• **Source material**:
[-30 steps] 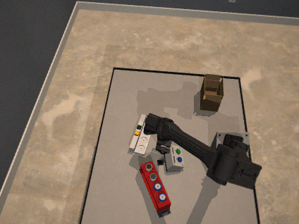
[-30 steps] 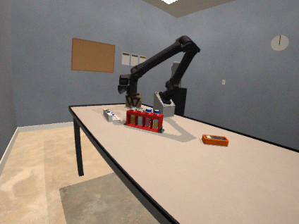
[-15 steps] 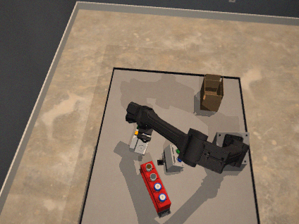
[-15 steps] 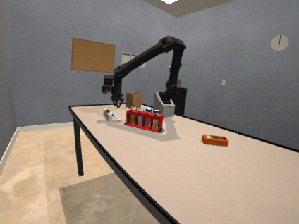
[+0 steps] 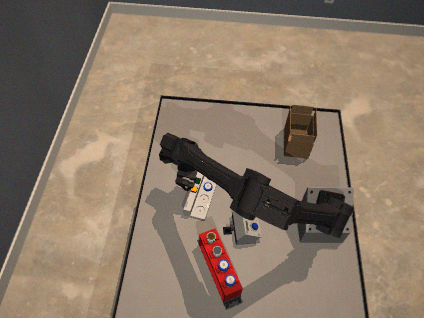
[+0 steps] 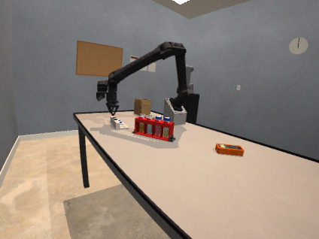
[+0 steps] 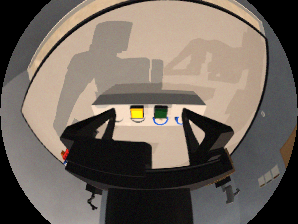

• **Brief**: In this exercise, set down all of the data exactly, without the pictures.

• **Solution for this exercise**:
[-30 steps] 
[-30 steps] 
[-15 steps] 
[-15 steps] 
[+0 steps] 
[+0 steps] 
[+0 steps] 

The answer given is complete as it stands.